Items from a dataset

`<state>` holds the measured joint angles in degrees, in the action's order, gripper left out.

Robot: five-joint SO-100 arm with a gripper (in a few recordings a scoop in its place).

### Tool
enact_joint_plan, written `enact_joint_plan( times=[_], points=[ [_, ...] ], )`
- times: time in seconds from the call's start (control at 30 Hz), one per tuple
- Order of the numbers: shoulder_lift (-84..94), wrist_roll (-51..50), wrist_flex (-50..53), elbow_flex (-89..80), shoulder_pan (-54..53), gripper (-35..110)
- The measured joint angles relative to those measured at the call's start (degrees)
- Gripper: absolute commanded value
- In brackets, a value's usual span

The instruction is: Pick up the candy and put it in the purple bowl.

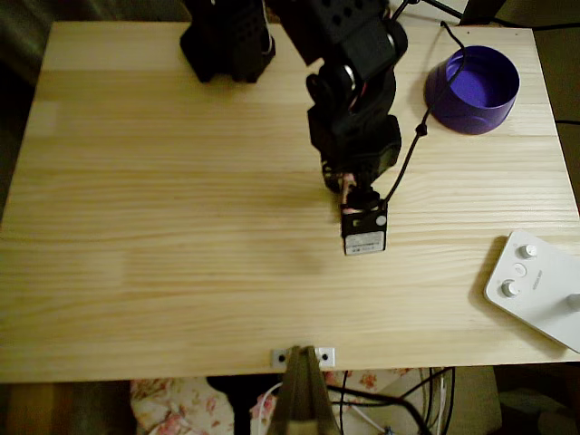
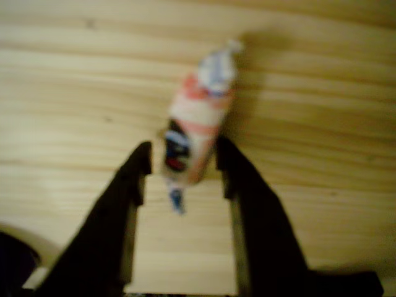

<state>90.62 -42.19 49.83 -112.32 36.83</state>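
In the wrist view the hand [image 2: 182, 164] has its 2 dark fingers [image 2: 133, 170] closed against the sides of the candy [image 2: 195, 120], which sits clamped between the fingertips. The candy stands lengthwise away from the camera, its white-pink wrapper showing red bands, a dark and blue patch near the lower end, and a pale bluish twist at the far tip; a small twisted tail hangs down between the fingers. The picture is blurred, so finer marks on the wrapper cannot be read. A soft shadow lies on the wooden counter [image 2: 322, 124] to the right of the candy, and whether the sweet touches the boards or hangs just above them cannot be told. In the overhead view the black arm reaches from the far edge toward the middle of the counter [image 1: 136, 227], and a pinkish bit of the candy [image 1: 349, 186] peeks out beneath the wrist, just above the small camera module. The purple bowl [image 1: 473, 88] stands near the far right corner in that view, well apart from the hand, with a black cable crossing its left rim. A white device with knobs [image 1: 535, 285] lies at the right edge, nearer the front.
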Motion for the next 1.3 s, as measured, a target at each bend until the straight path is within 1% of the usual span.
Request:
enact_joint_plan(
  times=[0.4,0.87,1.3],
  points=[
    [0.00,1.05,-0.79,-0.88,-1.14,4],
    [1.85,1.58,-1.05,-2.99,-4.31,4],
    [9.49,1.58,5.19,-3.52,-5.63,4]
  ],
)
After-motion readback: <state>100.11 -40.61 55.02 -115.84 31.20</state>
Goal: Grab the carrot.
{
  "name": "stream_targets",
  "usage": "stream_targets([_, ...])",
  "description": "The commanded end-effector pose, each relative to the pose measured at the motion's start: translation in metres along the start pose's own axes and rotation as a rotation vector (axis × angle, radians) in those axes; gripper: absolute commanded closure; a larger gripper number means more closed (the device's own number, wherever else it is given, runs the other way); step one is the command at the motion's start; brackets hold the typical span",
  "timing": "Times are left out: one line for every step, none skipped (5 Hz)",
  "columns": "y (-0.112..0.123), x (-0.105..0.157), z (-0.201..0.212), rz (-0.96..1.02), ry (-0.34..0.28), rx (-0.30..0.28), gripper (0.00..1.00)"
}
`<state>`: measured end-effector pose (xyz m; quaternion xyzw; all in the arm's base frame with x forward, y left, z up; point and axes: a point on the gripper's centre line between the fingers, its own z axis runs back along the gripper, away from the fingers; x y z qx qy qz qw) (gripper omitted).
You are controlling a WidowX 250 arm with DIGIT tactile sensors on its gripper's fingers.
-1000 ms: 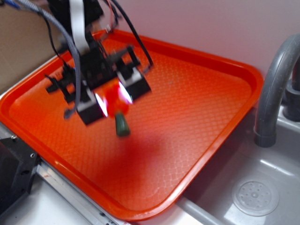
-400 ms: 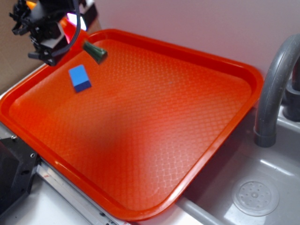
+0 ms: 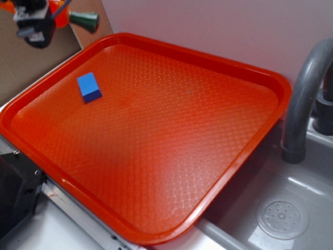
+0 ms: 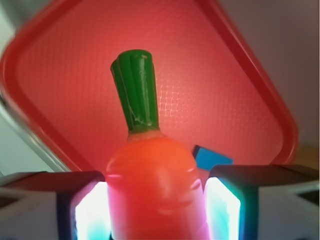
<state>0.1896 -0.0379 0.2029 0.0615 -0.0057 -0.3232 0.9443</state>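
Note:
My gripper (image 3: 44, 21) hangs high at the top left of the exterior view, beyond the tray's far left corner, shut on the carrot (image 3: 83, 20). Only the carrot's dark green stem and a bit of orange body show there, pointing right. The wrist view has the carrot (image 4: 152, 185) filling the space between the two glowing pads (image 4: 90, 215), its orange body clamped on both sides and its green stem pointing away over the tray.
The orange tray (image 3: 250, 73) lies below, with a small blue block (image 3: 89, 87) near its far left corner. A grey faucet (image 3: 302, 104) and sink basin (image 3: 283, 219) stand at the right. Brown cardboard (image 3: 21, 62) rises behind the tray at the left.
The gripper has risen from the tray's left middle up and away to the top left, carrying the carrot. The blue block, hidden a second ago, now lies in plain sight.

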Motion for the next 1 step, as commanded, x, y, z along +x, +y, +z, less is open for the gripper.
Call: stream_targets([-0.0185, 0.0225, 0.0235, 0.512, -0.077, -0.092, 1.00])
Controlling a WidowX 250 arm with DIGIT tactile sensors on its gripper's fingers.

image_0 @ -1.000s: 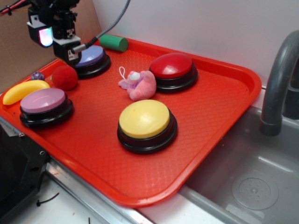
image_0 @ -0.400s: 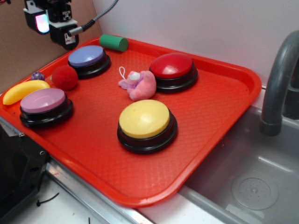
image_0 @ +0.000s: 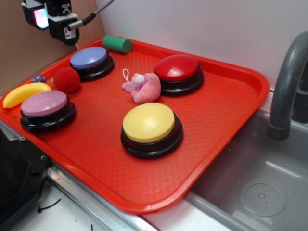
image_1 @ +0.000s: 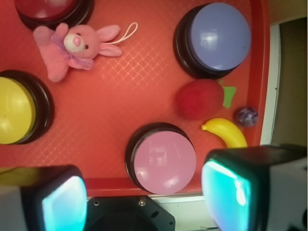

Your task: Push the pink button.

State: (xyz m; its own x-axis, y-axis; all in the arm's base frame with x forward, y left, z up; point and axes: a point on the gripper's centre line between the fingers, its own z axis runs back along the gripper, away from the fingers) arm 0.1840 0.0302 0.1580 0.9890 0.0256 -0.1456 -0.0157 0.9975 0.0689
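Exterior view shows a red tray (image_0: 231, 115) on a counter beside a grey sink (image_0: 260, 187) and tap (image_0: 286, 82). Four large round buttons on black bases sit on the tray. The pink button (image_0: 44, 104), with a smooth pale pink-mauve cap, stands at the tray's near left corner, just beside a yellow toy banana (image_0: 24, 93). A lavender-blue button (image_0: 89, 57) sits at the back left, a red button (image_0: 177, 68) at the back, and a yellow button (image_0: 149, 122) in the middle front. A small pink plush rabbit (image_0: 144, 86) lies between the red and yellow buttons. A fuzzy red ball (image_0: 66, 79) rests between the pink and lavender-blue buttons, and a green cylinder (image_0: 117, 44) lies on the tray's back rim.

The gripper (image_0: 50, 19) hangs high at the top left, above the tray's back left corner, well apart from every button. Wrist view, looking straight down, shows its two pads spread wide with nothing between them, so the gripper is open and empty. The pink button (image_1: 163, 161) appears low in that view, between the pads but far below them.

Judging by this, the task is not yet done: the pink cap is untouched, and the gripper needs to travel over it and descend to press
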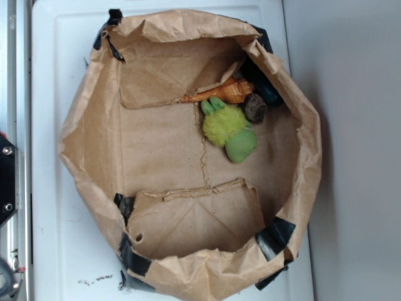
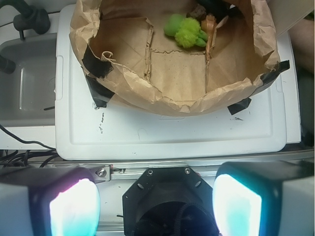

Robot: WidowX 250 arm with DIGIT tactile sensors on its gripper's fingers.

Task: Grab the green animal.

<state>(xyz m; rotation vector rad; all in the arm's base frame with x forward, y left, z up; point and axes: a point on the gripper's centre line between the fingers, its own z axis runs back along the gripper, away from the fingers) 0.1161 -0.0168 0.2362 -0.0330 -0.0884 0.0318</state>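
Observation:
The green animal (image 1: 229, 130) is a fuzzy yellow-green plush with a smooth paler green head. It lies on the floor of an open brown paper bag (image 1: 94, 125), toward its back right. In the wrist view the green animal (image 2: 184, 29) shows far off at the top, inside the bag (image 2: 162, 98). My gripper (image 2: 155, 206) is open and empty, its two pads wide apart at the bottom of the wrist view, well short of the bag and over the black robot base. The gripper does not show in the exterior view.
An orange spiral shell (image 1: 222, 92) lies just behind the animal, a dark brown rock-like lump (image 1: 255, 108) beside it, and a dark blue thing (image 1: 269, 94) against the bag wall. The bag stands on a white lid (image 2: 172, 132). A grey sink (image 2: 24, 88) is at the left.

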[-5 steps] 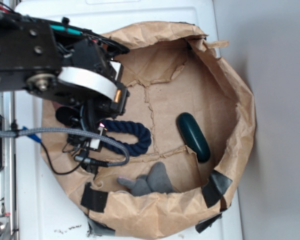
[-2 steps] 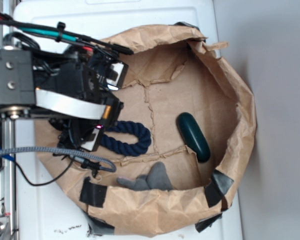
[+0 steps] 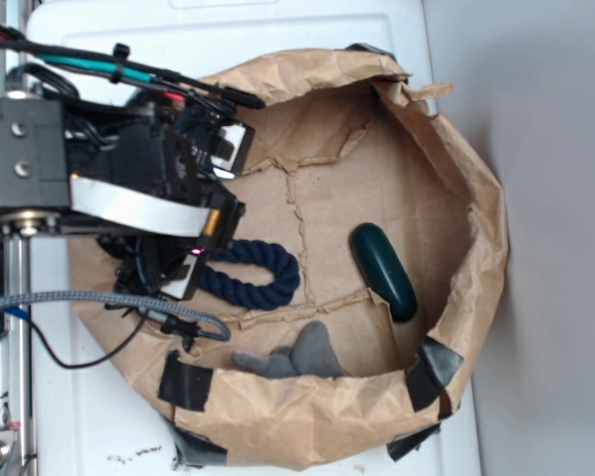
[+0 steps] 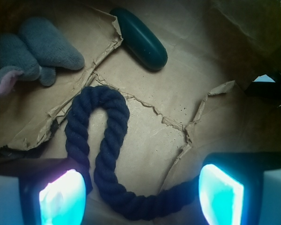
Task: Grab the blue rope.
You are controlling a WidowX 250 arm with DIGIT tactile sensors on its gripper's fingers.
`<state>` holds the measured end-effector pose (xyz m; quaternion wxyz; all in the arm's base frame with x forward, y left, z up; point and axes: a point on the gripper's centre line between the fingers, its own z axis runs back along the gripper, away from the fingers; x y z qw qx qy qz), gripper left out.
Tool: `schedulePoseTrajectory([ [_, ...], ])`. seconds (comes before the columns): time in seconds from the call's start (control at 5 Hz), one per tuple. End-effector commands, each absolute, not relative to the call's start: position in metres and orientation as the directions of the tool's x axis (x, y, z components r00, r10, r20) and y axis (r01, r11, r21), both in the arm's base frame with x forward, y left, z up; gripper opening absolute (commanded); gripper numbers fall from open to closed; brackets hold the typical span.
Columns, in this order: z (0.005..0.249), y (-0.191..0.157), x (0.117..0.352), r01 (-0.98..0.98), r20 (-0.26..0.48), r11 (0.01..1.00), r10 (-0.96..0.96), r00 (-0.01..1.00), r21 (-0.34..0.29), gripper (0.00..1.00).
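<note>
White moulded plastic tabletop (image 3: pixel 278 25) beneath everything, scuffed with dark marks near the lower left edge. Plain grey wall or floor surface (image 3: pixel 555 198) along the right side, evenly lit. Crumpled brown paper liner (image 3: pixel 456 159) with raised torn rim, patched with black tape strips (image 3: pixel 431 372), spread across the top.

The exterior view is evenly and brightly lit, though soft and low in detail; the white worktop (image 3: pixel 278 30) is nearly washed out. The wrist view is dimmer, with dark corners. There the hand's fingertips (image 4: pixel 61 199) are blown out to glowing cyan and blurred, while the blue rope (image 4: pixel 105 154) is rendered sharply.
</note>
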<state>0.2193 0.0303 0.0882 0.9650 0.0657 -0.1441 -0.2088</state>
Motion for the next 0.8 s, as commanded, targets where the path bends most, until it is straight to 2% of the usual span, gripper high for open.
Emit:
schedulePoseTrajectory([
  [0.0,0.113,0.05,0.275,0.601,0.19,0.796,-0.602,0.776,0.067,1.0],
  [0.2,0.119,0.054,0.28,0.692,0.183,0.722,-0.681,0.709,0.011,1.0],
  [0.4,0.115,0.051,0.262,0.801,0.205,0.598,-0.787,0.582,0.022,1.0],
  [0.6,0.111,0.045,0.241,0.844,0.207,0.532,-0.835,0.51,0.068,1.0],
])
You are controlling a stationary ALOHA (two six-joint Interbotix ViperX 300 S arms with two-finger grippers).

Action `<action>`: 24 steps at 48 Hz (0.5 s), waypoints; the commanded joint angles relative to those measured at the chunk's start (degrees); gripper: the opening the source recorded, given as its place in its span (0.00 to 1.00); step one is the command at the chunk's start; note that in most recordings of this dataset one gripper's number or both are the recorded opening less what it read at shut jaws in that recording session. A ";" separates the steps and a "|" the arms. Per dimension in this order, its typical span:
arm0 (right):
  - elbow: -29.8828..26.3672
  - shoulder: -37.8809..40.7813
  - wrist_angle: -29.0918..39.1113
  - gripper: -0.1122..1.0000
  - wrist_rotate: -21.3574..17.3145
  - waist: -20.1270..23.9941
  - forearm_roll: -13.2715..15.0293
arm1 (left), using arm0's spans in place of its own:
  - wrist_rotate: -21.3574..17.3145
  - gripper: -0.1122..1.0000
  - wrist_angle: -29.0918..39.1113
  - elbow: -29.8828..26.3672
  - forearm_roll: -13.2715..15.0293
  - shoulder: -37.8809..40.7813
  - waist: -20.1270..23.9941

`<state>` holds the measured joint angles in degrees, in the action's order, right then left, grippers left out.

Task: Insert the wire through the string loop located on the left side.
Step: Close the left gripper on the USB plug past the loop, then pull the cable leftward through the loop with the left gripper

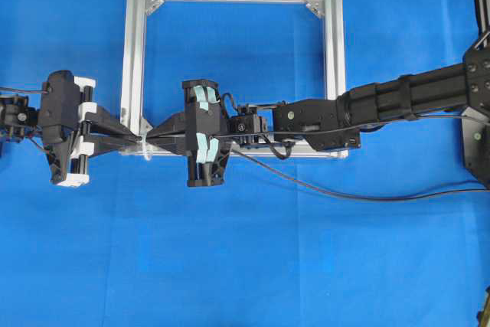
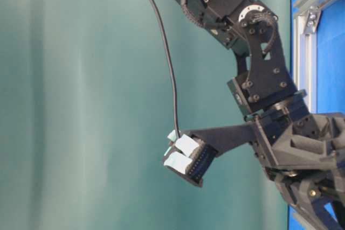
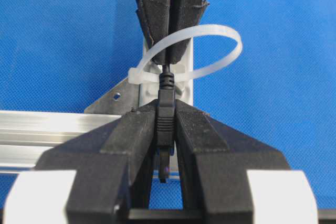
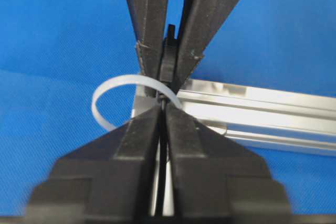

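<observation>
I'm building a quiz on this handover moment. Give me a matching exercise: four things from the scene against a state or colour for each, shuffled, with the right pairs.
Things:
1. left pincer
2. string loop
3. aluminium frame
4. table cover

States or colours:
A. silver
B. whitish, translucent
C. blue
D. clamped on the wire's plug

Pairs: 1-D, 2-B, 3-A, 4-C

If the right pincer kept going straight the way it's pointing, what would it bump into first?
Most likely the left pincer. The right pincer points straight at it through the string loop, tips nearly meeting, with the wire plug held between the left one's fingers. The gap between them is hard to judge.
</observation>
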<state>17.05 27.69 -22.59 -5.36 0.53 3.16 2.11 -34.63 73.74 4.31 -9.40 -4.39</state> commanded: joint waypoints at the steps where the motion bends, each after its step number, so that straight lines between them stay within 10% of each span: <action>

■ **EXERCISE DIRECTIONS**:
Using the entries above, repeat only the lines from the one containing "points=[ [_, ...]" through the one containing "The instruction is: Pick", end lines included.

■ **PROBLEM SOLUTION**:
enact_joint_plan, written `enact_joint_plan( times=[_], points=[ [_, ...] ], )`
- times: time in seconds from the call's start (control at 30 Hz), one per tuple
- Order of the numbers: shoulder_lift (-84..94), wrist_roll (-51..50), wrist_flex (-50..53), elbow_flex (-89..80), shoulder_pan (-54..53), gripper (-35..110)
- The measured joint angles relative to those measured at the call's start (degrees)
- Gripper: absolute commanded value
- In brackets, a value's usual span

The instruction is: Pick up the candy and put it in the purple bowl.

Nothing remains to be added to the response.